Dada a sensibilidade da
clorofila, mantenha este licor abrigado da luz.
Nota: * Trata-se, obrigatoriamente, de álcool de qualidade
alimentar, nunca álcool sanitário, que é tóxico. Se não dispuser de álcool
alimentar e quiser usar aguardentes ou vodka, terá de fazer o licor a partir de
poejo seco, que fica amarelo e a infusão deve ser feita, não por três dias mas
por três semanas.
Onde se pode adquirir alcool alimentar? O licor é espetacular e deve ser muito aromático. Parabéns pelo blogue. Também tenho um com objetivos um pouco diferentes mas na mesma área. Se quiser espreitar fica em: http//maeoqueeojantar. blogspot.pt
ResponderEliminarOlga Amaral
Não creio que tenha razão em relação ao que chama álcool sanitário. Há muitos anos, havia o chamado álcool desnaturado, que continha uma certa percentagem de metanol e que até era corado de azul, para se distinguir. Usava-se nas lamparinas, por exemplo na indispensável máquina de balão do café do meu pai.

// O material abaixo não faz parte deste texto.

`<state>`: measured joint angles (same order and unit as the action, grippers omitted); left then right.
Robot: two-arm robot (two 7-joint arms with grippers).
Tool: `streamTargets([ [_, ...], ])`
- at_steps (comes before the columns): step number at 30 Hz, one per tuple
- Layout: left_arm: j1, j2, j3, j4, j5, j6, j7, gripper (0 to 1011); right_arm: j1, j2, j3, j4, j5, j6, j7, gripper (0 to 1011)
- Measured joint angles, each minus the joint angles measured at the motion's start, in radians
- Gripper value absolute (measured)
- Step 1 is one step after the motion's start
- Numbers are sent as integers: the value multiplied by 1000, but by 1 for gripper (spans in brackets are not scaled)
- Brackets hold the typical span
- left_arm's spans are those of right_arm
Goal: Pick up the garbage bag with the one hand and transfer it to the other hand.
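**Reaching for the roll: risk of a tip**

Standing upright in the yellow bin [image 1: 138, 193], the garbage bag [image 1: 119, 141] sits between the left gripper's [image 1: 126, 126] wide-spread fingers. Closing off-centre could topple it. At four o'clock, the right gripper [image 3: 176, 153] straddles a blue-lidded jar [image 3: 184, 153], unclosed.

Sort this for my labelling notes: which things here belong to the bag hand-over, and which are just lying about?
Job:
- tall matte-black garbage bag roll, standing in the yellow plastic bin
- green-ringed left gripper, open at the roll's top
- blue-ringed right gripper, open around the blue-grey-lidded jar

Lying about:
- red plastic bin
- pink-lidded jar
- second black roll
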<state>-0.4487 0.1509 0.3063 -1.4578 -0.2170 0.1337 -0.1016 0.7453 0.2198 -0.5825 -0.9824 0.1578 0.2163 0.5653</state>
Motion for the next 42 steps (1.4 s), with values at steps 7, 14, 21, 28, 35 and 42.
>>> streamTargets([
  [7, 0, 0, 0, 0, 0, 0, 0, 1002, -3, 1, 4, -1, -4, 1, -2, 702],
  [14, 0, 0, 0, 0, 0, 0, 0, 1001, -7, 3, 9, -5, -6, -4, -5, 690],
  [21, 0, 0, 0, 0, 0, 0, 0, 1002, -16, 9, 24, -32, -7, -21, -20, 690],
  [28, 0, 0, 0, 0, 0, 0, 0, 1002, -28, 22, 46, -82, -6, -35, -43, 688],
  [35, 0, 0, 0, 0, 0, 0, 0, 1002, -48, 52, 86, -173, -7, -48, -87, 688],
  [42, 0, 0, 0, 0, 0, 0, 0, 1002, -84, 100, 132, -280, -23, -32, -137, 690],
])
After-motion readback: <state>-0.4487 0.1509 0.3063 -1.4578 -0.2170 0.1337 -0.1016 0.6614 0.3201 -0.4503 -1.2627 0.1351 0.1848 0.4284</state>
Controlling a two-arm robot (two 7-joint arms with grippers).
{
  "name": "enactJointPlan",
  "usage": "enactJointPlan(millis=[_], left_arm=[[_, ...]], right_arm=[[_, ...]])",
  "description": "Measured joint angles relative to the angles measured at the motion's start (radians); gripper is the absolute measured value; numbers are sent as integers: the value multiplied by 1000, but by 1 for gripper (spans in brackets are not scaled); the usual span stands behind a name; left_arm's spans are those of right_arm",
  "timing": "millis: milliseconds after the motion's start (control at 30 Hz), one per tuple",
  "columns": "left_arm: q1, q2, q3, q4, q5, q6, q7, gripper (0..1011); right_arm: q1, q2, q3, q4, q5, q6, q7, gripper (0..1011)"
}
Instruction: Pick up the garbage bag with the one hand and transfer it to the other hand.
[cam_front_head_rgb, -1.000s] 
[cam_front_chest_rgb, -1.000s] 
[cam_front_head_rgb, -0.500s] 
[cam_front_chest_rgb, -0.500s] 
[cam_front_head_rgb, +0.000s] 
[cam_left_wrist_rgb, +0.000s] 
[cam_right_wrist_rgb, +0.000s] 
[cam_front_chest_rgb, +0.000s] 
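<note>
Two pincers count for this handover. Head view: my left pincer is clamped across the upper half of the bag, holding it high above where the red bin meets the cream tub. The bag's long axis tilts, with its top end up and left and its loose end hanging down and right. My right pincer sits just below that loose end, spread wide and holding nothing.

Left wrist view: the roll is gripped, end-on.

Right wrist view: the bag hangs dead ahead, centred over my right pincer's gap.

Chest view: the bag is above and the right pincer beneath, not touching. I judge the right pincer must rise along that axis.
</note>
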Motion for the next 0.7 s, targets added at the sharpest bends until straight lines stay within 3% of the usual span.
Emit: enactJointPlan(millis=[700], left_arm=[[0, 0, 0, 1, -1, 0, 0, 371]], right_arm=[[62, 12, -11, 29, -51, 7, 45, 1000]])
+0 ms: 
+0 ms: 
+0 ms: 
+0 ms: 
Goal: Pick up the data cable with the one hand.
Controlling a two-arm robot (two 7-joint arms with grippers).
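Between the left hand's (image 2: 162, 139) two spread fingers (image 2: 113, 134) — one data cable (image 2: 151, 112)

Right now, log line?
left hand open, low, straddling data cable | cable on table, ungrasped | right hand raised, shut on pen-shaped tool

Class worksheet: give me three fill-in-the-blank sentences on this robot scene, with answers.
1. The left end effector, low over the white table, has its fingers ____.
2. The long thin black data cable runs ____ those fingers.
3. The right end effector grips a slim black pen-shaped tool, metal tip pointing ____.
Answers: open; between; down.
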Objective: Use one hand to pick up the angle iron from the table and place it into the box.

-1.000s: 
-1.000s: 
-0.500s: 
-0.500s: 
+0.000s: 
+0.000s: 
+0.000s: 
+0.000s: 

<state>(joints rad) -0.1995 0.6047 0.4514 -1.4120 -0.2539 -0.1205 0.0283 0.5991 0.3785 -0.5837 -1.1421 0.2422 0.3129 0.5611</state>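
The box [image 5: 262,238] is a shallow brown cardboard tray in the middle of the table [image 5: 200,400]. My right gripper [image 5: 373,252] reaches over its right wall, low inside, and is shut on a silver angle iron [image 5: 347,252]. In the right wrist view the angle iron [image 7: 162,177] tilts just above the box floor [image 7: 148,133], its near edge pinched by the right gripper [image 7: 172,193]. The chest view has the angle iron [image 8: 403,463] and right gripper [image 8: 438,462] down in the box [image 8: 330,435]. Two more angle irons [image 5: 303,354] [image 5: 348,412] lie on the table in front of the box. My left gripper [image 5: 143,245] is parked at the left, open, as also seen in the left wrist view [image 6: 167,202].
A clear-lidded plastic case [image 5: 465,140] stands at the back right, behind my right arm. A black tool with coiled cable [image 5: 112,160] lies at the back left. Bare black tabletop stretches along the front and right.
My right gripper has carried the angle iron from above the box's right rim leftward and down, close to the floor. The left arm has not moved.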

ResponderEliminarO álcool que se vende nas farmácias e nos supermercados, a 96%, é etanol puro com um pouco de água destilada e não vejo porque possa ser considerado tóxico. É o que uso para licores.
Posso estar enganado e agradeço que me esclareça.
Olga Amaral,
ResponderEliminarO álcool alimentar vende-se em farmácias, sendo interdita pela lei portuguesa a venda fora destas. É, infelizmente, caríssimo, mas se conhecer alguém numa adega, é possível que lhe possa arranjar uma pequena quantidade de álcool vínico, usado para fazer os vinhos generosos, abafados, etc.
J.Vasconcelos Costa,
Está de facto enganado. O álcool sanitário vulgar, a 96%vol., é na verdade álcool desnaturado, não com metanol e corante azul como o destinado a queima, mas com 0,25% de cetrimida que é um derivado do amónio quaternário, anti-séptico externo muito conhecido pelo nome comercial de "Cetavlon" e que dá ao álcool assim desnaturado um amargo pronunciado, propriedades nauseantes e eméticas se ingerido, tornando-o impróprio para bebidas alcoólicas e portanto muito mais barato pois não paga a taxa dos alcoóis.
Foi o que motivou a enorme baixa do preço do álcool sanitário, que há alguns anos chegou a preços proibitivos, antes de passar a ser desnaturado.
Se for ou conhecer alguém que passe por Andorra, os garrafões de álcool alimentar, de 5l, custam lá 7€ e 9€, a 90º e 99º, respectivamente.